TASK INSTRUCTIONS: Exactly the lines below from the one with "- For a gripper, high" up to and including the one with "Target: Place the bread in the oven" make up the answer, with nothing else added.

INPUT DATA below:

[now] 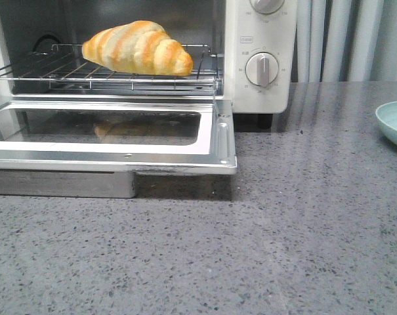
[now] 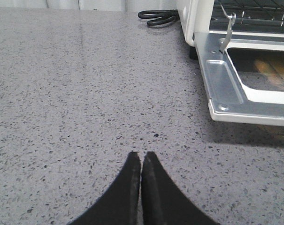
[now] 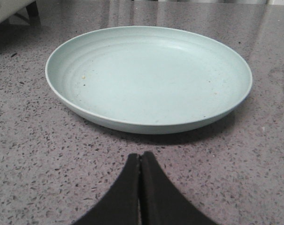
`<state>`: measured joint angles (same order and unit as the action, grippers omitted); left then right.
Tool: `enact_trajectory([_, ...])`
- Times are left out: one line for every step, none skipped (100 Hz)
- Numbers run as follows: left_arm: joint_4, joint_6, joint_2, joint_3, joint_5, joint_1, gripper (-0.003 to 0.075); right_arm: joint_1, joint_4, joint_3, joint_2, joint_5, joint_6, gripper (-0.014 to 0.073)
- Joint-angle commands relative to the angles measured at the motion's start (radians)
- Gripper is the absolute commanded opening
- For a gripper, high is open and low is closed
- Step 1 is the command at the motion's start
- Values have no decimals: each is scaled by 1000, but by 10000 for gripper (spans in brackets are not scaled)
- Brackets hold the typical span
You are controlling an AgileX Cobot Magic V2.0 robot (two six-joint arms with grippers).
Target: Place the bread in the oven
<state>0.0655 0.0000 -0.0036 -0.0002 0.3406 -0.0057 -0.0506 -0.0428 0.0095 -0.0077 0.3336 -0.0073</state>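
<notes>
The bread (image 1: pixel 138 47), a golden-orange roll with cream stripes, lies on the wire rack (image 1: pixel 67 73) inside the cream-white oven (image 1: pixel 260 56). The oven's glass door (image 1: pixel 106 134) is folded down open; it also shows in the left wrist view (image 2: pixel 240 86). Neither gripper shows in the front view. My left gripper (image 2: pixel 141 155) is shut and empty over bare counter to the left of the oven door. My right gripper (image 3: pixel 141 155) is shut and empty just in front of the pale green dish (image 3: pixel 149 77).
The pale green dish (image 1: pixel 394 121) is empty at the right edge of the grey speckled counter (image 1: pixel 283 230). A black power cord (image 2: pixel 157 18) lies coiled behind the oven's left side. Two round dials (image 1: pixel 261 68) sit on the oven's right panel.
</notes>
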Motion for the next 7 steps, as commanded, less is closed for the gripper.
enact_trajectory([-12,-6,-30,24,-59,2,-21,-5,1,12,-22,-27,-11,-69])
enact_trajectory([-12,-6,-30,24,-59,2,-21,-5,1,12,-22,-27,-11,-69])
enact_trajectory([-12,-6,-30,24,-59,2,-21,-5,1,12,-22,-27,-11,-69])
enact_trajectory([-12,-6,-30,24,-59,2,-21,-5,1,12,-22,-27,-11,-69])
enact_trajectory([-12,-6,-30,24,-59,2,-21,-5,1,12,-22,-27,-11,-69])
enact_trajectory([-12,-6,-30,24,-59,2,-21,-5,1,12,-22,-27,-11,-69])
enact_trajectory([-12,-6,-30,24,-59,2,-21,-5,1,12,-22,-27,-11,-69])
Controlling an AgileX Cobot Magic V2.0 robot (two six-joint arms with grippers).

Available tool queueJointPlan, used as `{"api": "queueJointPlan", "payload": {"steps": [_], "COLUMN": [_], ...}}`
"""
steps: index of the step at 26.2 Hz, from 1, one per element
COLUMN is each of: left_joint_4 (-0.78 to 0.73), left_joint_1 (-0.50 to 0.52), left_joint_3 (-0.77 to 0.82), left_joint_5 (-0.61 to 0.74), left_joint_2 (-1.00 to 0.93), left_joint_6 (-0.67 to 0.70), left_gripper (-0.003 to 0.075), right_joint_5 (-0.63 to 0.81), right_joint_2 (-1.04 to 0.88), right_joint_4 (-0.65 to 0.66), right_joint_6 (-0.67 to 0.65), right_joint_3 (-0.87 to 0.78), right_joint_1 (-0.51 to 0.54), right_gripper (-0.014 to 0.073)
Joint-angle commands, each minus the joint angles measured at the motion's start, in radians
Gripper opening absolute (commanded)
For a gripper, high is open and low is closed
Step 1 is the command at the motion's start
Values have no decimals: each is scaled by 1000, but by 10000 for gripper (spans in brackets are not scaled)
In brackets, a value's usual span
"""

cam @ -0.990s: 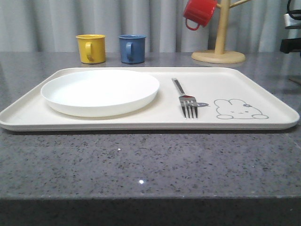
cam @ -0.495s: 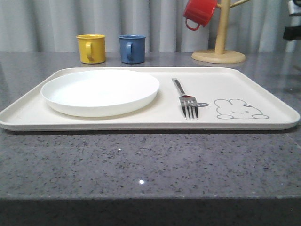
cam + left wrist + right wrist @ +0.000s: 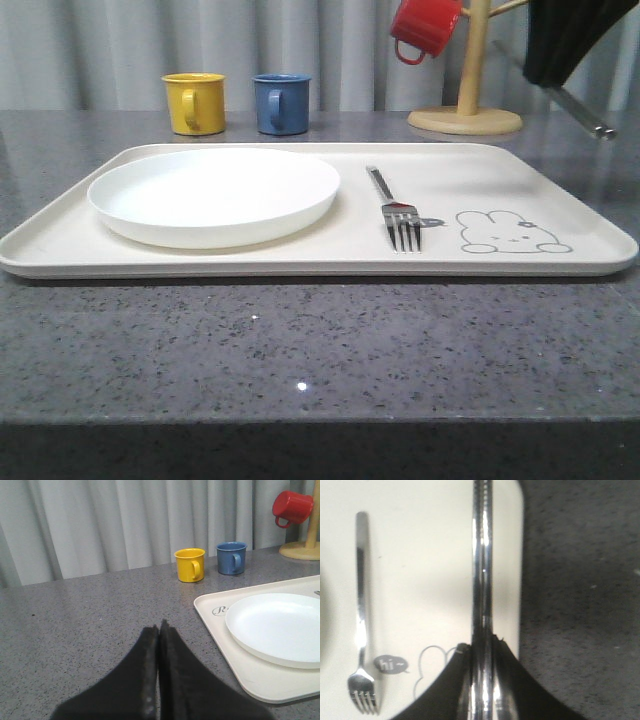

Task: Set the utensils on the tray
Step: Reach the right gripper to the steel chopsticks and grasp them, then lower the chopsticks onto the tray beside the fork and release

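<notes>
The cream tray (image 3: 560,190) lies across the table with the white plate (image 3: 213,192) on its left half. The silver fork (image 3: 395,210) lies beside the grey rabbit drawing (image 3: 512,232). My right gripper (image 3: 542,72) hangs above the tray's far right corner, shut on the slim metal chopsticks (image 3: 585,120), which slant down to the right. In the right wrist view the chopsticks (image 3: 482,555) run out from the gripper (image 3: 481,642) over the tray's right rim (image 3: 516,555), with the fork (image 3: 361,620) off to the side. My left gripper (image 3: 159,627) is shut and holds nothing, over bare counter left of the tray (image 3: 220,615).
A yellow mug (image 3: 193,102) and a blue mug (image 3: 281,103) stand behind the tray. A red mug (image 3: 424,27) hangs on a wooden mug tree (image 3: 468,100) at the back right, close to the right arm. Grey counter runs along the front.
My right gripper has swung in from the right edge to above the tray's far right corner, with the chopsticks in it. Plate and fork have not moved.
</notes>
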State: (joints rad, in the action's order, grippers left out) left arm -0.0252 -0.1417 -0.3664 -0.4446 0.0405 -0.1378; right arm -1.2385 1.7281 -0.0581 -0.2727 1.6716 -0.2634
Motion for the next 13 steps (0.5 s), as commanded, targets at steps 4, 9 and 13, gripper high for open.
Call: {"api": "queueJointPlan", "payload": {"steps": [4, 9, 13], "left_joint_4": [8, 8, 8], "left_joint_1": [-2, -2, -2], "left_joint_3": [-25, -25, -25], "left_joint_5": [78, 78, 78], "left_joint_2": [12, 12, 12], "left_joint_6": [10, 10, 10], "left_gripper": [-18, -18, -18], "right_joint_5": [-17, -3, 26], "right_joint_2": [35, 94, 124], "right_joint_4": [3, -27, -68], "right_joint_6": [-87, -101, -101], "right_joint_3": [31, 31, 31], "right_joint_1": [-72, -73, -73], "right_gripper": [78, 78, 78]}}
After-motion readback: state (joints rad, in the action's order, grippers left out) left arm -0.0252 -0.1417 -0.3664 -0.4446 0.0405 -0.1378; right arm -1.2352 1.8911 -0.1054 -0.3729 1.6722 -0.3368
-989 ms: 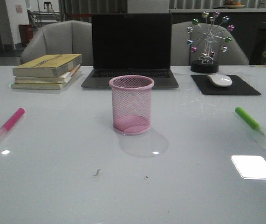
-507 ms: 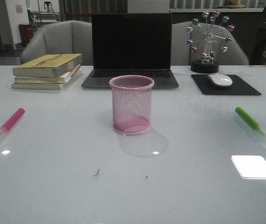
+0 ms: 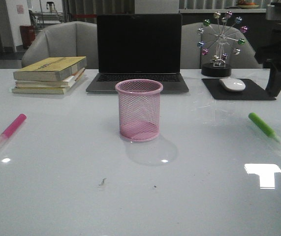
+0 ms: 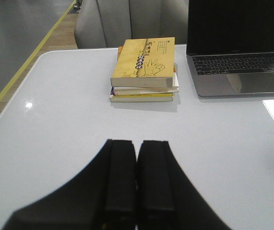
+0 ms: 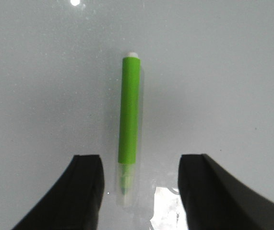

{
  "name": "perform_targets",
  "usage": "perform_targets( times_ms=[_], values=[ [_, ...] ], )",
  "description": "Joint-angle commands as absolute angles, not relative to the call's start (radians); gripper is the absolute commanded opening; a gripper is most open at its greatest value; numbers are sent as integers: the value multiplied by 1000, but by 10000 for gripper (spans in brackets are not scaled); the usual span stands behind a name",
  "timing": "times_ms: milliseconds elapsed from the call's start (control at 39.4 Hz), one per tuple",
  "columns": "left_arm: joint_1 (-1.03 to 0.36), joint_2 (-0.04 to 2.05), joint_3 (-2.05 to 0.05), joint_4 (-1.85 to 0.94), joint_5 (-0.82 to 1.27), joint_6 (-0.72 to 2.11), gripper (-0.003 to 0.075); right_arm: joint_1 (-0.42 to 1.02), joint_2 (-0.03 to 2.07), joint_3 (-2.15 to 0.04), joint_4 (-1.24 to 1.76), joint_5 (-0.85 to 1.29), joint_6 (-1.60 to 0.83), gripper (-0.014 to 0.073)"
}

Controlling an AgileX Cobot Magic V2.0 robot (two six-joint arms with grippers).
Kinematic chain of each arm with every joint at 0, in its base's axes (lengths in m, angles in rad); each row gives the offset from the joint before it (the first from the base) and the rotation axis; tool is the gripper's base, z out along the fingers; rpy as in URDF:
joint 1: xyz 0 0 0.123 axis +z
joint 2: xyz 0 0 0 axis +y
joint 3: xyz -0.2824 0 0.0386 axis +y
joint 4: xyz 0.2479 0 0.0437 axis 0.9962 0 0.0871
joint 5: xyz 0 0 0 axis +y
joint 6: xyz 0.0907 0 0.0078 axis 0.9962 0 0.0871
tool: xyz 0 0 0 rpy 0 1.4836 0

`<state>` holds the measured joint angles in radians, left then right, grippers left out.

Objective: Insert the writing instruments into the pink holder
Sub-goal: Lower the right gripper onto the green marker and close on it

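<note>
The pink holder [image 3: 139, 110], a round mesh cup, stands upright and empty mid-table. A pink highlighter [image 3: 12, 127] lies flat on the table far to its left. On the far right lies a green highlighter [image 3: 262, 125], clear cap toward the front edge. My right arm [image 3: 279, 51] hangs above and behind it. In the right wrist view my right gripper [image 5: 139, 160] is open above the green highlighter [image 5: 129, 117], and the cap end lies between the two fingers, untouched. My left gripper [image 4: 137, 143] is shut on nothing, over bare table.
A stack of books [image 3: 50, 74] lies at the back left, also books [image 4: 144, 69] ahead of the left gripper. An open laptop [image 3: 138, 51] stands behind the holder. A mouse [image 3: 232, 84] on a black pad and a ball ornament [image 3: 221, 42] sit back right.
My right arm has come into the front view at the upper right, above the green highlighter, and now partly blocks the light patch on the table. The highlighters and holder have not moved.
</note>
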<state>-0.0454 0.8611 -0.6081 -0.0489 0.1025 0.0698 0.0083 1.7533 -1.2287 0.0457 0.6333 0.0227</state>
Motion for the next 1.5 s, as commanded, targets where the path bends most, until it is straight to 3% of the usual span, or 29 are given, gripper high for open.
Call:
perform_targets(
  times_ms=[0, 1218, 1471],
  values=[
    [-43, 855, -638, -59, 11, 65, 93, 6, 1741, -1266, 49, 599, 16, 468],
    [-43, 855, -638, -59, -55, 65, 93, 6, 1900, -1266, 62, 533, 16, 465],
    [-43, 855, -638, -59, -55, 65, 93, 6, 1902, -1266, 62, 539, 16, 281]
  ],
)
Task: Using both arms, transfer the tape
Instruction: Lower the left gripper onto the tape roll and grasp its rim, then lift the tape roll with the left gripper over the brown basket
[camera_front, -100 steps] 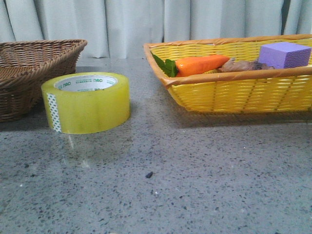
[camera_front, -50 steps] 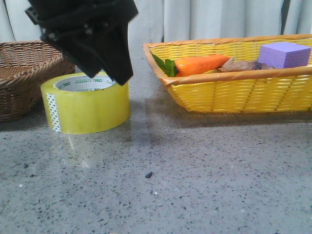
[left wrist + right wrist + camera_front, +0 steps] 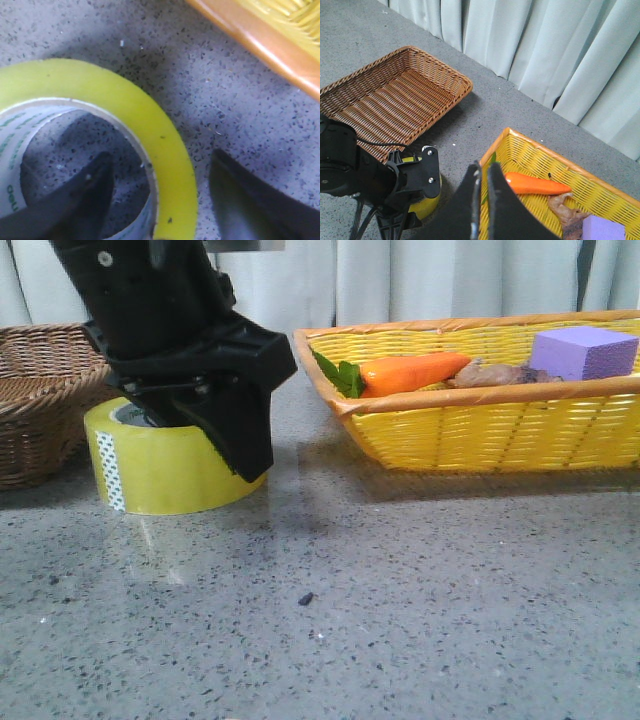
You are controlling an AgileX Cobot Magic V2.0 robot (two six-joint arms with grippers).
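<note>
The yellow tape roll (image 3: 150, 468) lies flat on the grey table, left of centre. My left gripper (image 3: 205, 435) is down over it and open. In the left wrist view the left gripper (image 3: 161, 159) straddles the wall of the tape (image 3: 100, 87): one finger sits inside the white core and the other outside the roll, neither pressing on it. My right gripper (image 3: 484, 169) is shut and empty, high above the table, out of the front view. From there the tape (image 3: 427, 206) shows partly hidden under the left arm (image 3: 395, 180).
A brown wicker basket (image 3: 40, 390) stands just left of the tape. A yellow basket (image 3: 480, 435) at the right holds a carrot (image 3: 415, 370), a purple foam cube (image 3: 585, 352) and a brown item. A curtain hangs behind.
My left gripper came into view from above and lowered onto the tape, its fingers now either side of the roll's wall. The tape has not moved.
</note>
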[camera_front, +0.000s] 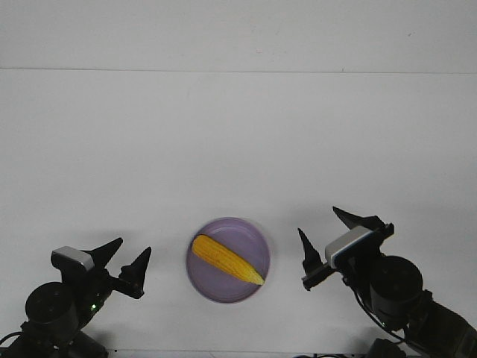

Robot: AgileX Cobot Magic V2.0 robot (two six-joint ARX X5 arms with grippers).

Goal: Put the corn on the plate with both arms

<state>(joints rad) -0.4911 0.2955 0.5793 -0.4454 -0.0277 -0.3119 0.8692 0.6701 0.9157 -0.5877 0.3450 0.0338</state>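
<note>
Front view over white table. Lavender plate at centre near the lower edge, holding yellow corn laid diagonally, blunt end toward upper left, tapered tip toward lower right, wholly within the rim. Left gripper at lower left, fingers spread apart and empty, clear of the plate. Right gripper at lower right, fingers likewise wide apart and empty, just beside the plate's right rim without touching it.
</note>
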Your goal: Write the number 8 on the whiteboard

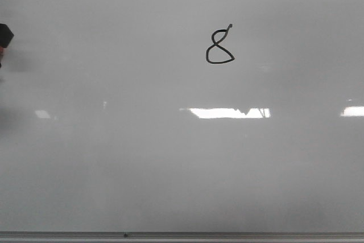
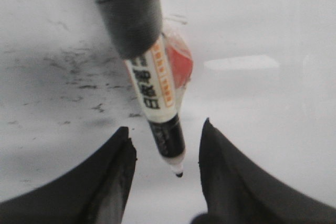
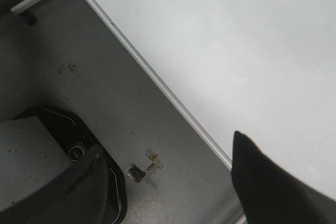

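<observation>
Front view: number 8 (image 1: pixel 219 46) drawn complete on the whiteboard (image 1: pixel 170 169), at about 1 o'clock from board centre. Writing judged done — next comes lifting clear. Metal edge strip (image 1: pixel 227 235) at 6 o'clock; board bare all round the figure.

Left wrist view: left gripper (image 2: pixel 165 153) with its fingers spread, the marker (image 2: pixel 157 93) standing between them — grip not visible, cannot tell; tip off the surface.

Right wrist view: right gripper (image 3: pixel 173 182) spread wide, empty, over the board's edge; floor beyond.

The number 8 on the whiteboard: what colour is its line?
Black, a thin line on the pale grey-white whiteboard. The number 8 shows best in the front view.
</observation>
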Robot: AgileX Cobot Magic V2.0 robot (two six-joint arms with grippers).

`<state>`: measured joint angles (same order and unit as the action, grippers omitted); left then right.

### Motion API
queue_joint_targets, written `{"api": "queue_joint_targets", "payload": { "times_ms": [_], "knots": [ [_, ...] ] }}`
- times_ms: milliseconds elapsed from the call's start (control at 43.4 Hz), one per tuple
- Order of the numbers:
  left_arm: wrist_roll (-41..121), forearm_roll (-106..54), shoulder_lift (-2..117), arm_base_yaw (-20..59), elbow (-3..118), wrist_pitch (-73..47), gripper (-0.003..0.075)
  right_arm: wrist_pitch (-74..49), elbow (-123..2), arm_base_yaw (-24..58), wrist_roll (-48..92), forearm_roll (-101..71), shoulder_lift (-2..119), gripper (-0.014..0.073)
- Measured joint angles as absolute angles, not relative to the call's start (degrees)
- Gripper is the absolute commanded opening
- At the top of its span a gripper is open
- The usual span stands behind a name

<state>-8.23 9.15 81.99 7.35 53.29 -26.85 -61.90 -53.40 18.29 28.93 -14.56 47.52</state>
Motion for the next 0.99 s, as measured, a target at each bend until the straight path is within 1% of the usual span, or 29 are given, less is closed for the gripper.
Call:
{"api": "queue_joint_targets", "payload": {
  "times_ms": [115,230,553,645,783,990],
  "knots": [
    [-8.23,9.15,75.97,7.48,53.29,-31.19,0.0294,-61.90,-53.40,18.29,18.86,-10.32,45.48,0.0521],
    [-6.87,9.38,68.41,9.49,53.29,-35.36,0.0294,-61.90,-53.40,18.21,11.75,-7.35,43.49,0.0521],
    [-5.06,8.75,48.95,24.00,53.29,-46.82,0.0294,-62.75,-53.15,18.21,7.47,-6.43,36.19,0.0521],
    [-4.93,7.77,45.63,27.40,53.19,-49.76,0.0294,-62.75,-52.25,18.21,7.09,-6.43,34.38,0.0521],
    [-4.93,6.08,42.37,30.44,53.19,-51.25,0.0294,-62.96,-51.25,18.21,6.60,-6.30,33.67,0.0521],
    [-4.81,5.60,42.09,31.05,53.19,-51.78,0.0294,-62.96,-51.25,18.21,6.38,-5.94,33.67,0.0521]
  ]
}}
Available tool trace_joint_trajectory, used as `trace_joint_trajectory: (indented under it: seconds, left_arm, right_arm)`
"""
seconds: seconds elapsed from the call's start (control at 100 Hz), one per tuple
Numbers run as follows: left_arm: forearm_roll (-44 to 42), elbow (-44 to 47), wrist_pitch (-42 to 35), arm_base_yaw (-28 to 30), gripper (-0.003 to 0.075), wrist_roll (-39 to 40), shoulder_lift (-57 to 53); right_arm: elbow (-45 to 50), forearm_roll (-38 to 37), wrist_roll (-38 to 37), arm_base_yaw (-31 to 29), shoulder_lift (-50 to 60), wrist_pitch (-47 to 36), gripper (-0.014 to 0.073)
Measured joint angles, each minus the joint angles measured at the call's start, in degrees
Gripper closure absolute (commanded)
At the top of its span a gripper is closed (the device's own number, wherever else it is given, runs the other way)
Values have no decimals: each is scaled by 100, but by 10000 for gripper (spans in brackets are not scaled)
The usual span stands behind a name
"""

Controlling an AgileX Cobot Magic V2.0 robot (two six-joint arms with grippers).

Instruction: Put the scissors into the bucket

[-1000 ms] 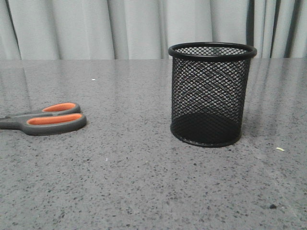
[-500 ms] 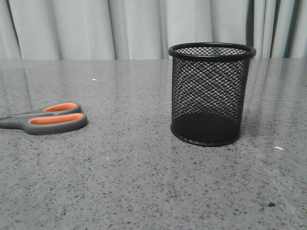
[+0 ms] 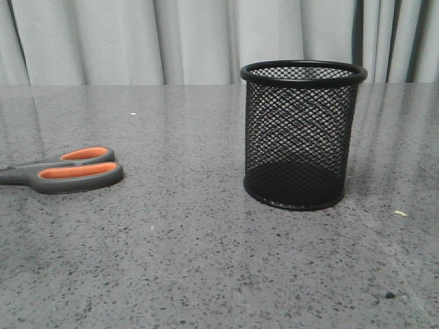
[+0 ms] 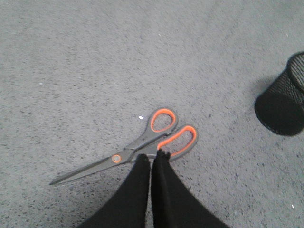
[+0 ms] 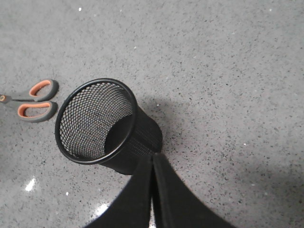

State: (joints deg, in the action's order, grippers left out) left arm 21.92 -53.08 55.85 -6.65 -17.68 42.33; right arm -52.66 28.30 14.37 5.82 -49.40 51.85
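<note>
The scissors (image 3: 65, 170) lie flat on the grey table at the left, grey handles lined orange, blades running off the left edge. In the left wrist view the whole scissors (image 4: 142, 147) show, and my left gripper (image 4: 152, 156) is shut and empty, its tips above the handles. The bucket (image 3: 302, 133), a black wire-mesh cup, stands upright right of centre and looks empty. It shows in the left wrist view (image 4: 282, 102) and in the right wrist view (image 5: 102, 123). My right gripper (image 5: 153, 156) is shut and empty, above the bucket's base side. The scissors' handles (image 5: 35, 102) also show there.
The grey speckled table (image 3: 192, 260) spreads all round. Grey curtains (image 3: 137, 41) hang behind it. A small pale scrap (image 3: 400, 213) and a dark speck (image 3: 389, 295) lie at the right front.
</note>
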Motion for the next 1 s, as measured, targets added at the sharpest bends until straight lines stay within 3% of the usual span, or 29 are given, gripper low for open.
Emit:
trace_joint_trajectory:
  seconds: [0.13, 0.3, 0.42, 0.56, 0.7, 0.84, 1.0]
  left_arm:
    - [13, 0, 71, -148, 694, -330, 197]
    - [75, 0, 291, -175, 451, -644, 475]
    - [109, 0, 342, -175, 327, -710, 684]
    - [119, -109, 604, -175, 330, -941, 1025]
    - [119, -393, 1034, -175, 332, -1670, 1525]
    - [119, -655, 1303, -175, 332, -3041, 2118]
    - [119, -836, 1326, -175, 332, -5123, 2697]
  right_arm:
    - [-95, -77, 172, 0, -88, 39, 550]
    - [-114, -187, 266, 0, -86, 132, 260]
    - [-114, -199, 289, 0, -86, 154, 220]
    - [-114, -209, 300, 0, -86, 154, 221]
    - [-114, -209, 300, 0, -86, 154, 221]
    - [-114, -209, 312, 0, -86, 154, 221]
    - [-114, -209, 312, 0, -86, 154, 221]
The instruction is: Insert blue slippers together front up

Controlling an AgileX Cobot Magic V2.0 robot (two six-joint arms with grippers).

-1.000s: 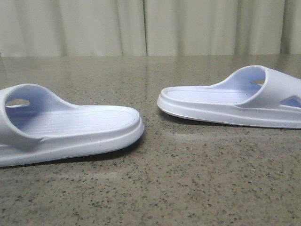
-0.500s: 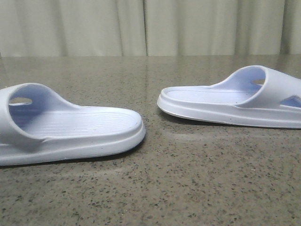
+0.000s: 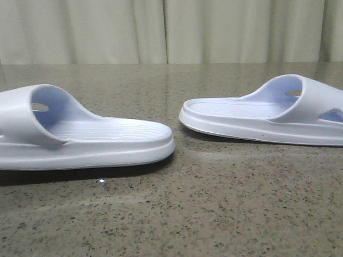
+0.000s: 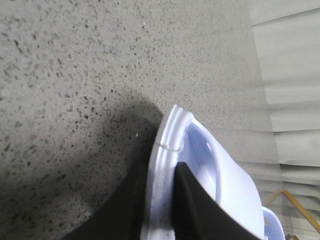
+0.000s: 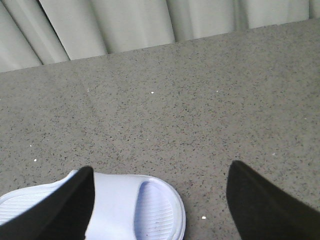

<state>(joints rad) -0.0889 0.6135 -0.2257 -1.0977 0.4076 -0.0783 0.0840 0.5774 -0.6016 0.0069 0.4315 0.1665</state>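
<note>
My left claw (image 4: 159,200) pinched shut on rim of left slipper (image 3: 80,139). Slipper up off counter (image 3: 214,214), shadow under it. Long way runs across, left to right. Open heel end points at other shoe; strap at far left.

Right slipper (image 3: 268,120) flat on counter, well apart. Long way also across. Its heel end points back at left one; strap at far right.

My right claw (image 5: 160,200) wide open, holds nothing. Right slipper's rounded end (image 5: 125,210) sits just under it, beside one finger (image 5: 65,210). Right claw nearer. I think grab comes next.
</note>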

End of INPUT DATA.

SOLUTION FOR THIS TASK:
- For a gripper, high is open and low is closed
- Step 1 is the command at the motion's start
- Values have no decimals: each is scaled by 1000, but by 10000 for gripper (spans in brackets are not scaled)
- Brackets hold the typical span
You are controlling an AgileX Cobot Magic V2.0 robot (two six-joint arms with grippers).
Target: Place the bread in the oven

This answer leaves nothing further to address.